**Provided data**

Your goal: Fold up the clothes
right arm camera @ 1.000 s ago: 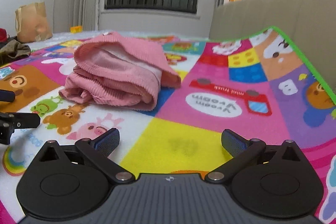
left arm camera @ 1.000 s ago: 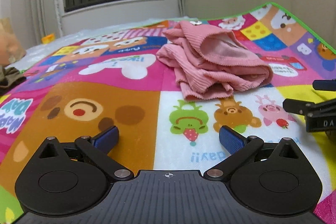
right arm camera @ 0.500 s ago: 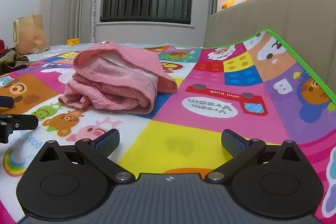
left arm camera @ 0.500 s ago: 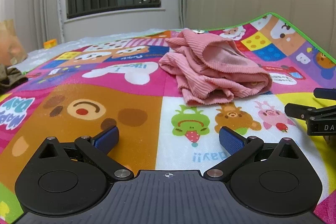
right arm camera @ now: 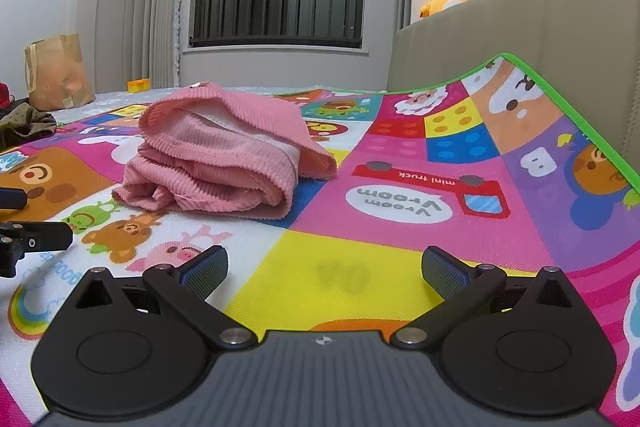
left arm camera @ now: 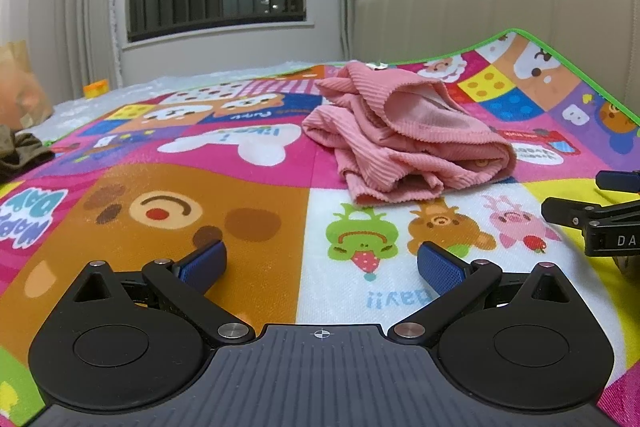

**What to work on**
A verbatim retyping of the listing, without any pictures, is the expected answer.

**Task output**
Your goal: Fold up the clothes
right arm camera @ 1.000 s ago: 
left arm camera @ 1.000 s ago: 
right arm camera @ 0.500 s ago: 
left arm camera @ 0.500 s ago: 
right arm camera @ now: 
left arm camera @ now: 

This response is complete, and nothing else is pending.